- 1981 Gambian coup d'état attempt: Part of the Cold War
| Date | 30 July – 5 August 1981 |
| Location | The Gambia |
| Result | Coup d'état attempt fails Dissolution of the Gambia Socialist Revolutionary Party; Emergence of the Senegambia Confederation; |

Belligerents
- The Gambia; Senegal; Supported by:; United Kingdom;: Gambia Socialist Revolutionary Party

Commanders and leaders
- Dawda Jawara; Assan Musa Camara; A. S. M'Boob; Abdou Diouf; Ian Crooke;: Kukoi Sanyang; Ousman Bojang; Gibril George †;

Units involved
- Loyalist elements of the Gambia Field Force; Senegalese Army; Supported by:; Special Air Service;: Gambia Socialist Revolutionary Party; Elements of the Gambia Field Force;

Casualties and losses
- 20: 100

= 1981 Gambian coup attempt =

Failed communist and military coup

The 1981 Gambian coup d'état attempt began on 30 July 1981 and was quashed in early August following a Senegalese military intervention. The insurrection was carried out by members of the Gambia Socialist Revolutionary Party and disaffected staff of the Gambia Field Force. At the time, President Dawda Jawara was in the United Kingdom attending the wedding of Prince Charles and Lady Diana Spencer. The failure of the coup precipitated the creation of the Senegambia Confederation in 1982.

The coup attempt led to the loss of 500–1,000 lives.

== Origins ==

=== Dissatisfaction in the Field Force ===
The British colonial government had disbanded the Gambia Regiment due to cost concerns in 1958 and created a paramilitary unit of 140 police called the Gambia Field Force. By 1981, the Force was officially made up of 358 police, but may have actually numbered as many as 500. On 27 October 1980, Deputy Commander E. J. Mahoney was murdered by Private Mustapha Danso, at the Bakau Depot. The government explained the incident as a solitary act of mutiny, but still invoked the 1965 common defence agreement with Senegal, leading to the deployment of 150 troops on a joint training exercise called 'Operation Foday Kabba I' for one week. Furthermore, that between one-third and one-half of the Field Force would subsequently participate in the attempted coup, including the recently retired assistant commissioner Ousman Bojang, suggested that dissatisfaction within the Force was widespread.

=== Opposition ===
The Gambian government was concerned about the foreign policy of Libyan leader Muammar Gaddafi in the region. The Libyan embassy in Banjul had been increasing in size and it was believed that it was supporting local dissidents, including the socialist newspaper The Voice. As early as July 1980, the Libyans had been accused of providing military training to Gambians who had been recruited by Senegalese rebel leader, Sheikh Ahmed Niasse of Kaolack. On 29 October 1980, the Libyan embassy was shut down and diplomatic relations were broken off.

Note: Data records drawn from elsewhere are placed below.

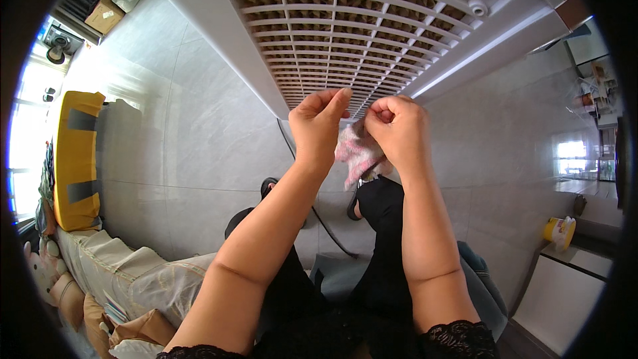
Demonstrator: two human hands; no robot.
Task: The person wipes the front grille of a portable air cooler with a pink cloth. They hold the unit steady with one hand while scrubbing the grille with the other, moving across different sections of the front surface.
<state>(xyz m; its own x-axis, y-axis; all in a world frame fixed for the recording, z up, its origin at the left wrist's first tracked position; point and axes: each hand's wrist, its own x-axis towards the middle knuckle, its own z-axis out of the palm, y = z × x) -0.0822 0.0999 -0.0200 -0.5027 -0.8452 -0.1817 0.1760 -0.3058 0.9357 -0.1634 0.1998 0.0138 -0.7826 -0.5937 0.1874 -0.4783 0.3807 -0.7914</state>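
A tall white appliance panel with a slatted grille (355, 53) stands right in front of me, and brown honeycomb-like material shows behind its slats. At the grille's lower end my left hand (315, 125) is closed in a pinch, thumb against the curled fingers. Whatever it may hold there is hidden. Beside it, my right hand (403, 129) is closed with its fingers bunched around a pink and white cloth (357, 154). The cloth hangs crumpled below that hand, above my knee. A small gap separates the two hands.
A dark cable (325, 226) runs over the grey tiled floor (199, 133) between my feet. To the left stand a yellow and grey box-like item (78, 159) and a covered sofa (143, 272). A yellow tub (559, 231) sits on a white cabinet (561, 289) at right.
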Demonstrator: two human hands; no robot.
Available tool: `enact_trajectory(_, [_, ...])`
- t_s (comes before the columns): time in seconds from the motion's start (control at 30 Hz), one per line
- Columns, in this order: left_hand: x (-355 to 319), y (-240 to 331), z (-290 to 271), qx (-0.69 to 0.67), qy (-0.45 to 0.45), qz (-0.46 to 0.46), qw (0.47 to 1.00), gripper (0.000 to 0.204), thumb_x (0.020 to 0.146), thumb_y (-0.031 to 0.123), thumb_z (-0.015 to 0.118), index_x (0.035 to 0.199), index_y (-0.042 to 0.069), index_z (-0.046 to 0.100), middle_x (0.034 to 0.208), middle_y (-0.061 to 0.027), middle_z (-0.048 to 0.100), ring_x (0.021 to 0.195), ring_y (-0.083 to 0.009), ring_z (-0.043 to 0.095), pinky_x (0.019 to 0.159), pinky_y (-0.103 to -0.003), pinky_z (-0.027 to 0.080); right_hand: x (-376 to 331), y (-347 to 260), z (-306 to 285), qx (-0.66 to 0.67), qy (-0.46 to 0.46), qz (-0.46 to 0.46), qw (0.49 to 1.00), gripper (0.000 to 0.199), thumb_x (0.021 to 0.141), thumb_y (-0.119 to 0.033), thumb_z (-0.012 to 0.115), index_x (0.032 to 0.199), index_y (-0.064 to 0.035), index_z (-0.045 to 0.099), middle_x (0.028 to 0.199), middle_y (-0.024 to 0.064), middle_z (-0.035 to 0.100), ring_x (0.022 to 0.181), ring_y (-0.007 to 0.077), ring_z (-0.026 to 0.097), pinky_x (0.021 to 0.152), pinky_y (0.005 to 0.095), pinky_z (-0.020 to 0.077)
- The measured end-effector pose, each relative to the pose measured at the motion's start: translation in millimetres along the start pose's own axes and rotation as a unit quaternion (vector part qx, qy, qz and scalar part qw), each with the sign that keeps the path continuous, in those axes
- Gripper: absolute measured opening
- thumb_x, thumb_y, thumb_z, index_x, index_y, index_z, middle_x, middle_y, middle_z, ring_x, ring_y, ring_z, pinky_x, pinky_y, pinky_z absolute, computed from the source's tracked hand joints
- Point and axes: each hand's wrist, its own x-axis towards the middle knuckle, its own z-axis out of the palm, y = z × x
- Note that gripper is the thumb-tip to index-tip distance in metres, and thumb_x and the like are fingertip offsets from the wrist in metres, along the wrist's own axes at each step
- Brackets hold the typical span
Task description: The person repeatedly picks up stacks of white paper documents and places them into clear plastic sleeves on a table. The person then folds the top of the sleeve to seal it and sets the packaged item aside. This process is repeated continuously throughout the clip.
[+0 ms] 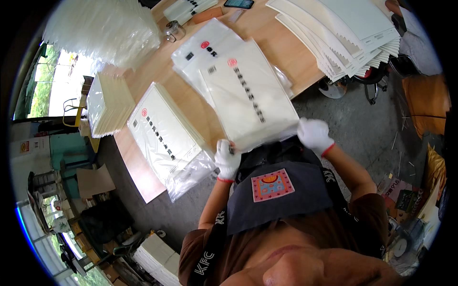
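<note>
In front of me a cream sheet pack in a clear plastic sleeve (241, 102) lies at the table's near edge, its front marked with a red round stamp and a column of black characters. My left hand (227, 160), in a white glove, is closed at the pack's near left corner. My right hand (315, 135), also gloved in white, is closed at the near right corner. The loose plastic end spans between them. Beneath the pack's far part lies another clear-sleeved pack (217, 38). To the left rests a stack of similar sleeved packs (162, 128).
Clear plastic sleeves (102, 31) are piled high at the far left. Beside them stands a cream stack (109, 105). Fanned white sheets (341, 35) overhang the far right edge. A glass jar (174, 31) and a phone (238, 4) sit at the back of the wooden table (136, 162).
</note>
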Motion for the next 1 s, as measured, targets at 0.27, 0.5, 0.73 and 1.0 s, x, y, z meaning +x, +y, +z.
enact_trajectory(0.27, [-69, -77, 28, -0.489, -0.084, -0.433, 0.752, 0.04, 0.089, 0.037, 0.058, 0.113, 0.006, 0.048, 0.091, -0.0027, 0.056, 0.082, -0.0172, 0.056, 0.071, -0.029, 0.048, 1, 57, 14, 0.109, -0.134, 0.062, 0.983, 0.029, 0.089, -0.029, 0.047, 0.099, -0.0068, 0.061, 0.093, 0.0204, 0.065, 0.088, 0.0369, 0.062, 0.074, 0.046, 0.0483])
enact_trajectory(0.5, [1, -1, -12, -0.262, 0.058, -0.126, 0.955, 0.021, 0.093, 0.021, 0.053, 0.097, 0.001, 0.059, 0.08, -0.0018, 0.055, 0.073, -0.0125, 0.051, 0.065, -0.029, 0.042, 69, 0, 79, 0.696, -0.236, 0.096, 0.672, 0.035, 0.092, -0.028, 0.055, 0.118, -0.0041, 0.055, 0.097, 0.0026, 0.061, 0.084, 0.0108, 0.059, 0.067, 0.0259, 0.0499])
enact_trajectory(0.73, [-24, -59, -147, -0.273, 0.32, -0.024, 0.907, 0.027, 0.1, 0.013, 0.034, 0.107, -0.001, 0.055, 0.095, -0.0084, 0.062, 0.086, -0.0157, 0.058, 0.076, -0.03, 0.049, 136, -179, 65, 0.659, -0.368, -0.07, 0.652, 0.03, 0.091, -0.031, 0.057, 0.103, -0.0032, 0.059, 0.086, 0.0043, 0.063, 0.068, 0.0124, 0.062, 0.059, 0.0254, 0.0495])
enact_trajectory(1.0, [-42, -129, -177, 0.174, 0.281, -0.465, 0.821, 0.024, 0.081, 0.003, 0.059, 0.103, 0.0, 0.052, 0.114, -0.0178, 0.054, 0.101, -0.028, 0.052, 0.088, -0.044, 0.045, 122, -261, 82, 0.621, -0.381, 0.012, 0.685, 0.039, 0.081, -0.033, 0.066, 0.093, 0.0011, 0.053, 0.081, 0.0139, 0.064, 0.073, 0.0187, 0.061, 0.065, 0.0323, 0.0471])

The background for the rebels involved in the attempted coup came from the Gambia Socialist Revolutionary Party (GSRP), founded in early 1980 by Gibril L. George, a former businessman. This party was joined by Kukoi Sanyang, a former National Convention Party politician who had traveled to Libya and the Soviet Union. After being declared unlawful on 30 October 1980, the party became the Gambia Underground Socialist Revolutionary Workers Party (GUSRWP), and committed itself to overthrow of the Gambian government. Supposed members of the GUSRWP who swore to overthrow the Gambian government included 10 civilians and 36 Field Force officers.

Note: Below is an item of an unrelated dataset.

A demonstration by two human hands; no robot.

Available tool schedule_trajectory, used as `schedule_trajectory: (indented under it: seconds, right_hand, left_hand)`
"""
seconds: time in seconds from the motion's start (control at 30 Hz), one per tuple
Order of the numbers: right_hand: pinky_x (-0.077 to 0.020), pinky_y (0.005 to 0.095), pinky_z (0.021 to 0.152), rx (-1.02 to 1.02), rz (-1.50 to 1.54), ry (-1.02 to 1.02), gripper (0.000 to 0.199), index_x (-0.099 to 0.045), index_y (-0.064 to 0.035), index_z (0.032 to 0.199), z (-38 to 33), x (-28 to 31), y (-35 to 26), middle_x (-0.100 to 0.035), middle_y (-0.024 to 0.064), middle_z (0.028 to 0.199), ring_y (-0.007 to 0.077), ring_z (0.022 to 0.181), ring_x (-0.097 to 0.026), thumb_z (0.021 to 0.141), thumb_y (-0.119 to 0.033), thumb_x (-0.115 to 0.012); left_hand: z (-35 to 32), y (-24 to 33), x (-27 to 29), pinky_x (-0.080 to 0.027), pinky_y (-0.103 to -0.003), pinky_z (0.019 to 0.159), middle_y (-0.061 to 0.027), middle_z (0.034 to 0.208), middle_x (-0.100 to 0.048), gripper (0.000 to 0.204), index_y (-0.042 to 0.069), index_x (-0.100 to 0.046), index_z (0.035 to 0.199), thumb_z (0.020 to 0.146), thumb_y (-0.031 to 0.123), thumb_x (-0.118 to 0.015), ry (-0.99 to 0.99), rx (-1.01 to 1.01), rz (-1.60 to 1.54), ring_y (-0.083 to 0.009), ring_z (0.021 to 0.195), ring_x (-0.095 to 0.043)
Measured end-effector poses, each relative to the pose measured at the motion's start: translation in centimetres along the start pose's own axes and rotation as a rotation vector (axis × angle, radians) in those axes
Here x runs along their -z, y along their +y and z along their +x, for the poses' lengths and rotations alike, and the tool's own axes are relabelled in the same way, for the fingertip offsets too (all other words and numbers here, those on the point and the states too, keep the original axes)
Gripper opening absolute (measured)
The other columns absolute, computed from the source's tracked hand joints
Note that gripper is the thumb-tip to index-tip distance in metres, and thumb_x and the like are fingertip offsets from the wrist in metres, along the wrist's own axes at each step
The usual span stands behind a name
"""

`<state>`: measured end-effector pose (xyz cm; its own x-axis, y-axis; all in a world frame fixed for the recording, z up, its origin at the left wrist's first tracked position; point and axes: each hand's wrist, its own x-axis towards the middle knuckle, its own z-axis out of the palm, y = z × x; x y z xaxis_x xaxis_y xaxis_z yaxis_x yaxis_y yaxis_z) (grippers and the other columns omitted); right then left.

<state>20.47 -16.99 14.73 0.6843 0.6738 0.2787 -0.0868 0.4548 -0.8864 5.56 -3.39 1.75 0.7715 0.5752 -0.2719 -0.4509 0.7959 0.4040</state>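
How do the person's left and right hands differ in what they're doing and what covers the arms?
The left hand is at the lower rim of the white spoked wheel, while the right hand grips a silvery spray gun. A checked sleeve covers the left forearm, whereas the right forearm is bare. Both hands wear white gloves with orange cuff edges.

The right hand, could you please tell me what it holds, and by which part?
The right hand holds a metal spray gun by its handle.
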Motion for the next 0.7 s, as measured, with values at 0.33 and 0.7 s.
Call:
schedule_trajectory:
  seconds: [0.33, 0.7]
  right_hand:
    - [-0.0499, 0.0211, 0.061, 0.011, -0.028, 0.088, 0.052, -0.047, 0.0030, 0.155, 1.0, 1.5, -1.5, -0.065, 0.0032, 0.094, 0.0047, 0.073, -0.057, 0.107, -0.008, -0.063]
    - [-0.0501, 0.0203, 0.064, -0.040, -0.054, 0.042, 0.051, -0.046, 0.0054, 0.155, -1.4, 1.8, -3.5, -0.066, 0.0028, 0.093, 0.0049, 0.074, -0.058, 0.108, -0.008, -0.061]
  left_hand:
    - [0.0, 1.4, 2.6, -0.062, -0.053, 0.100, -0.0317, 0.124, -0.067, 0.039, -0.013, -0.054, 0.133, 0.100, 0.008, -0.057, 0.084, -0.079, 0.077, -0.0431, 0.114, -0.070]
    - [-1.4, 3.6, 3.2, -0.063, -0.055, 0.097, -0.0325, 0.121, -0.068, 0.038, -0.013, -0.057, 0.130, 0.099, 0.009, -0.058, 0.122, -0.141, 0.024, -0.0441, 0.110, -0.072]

The ideology of the group was a form of Marxist-Leninist and radical pan-Africanist thinking. They spoke of "Victory for the Gambian revolutionary struggle under the dictatorship of the proletariat and the leadership of a Marxist-Leninist party" and of "Death to neocolonialism, racism and fascism."

== Timeline ==

=== Build-up to the coup attempt ===
Covert meetings in Serekunda were held in late July, led by Kukoi Sanyang, to plan the coup. Of the 15 members of this group, at least five had been involved in the Field Force. A number were also employed as taxi drivers - lending the name 'taxi driver's coup'. The plotters waited until President Dawda Jawara was out of the country to attend the wedding of Prince Charles and Lady Diana Spencer in London before launching the coup d'état.

=== Coup attempt ===
In the early hours of July 30th, 1981, the coup began. Kukoi Sanyang and 10 accomplices made their way on foot to the Bakau Field Force Depot from Serekunda, five miles away. They broke into the depot using wire cutters and met up with a conspirator in the Field Force - Momodou Sonko - who let them into the armoury. Armed with Kalashnikov assault rifles, the group were able to take the Depot and collected Ousman Bojang, the former Assistant Commander. A number of disaffected Field Force officers also joined them, but the greater number fled. Once the Depot was taken, the rebels moved onto other targets of importance. By dawn, they had secured the Radio Gambia buildings, Yundum airport, and the State House in Banjul. Civilian supporters of the group were given weapons at the armoury in order to assist the coup.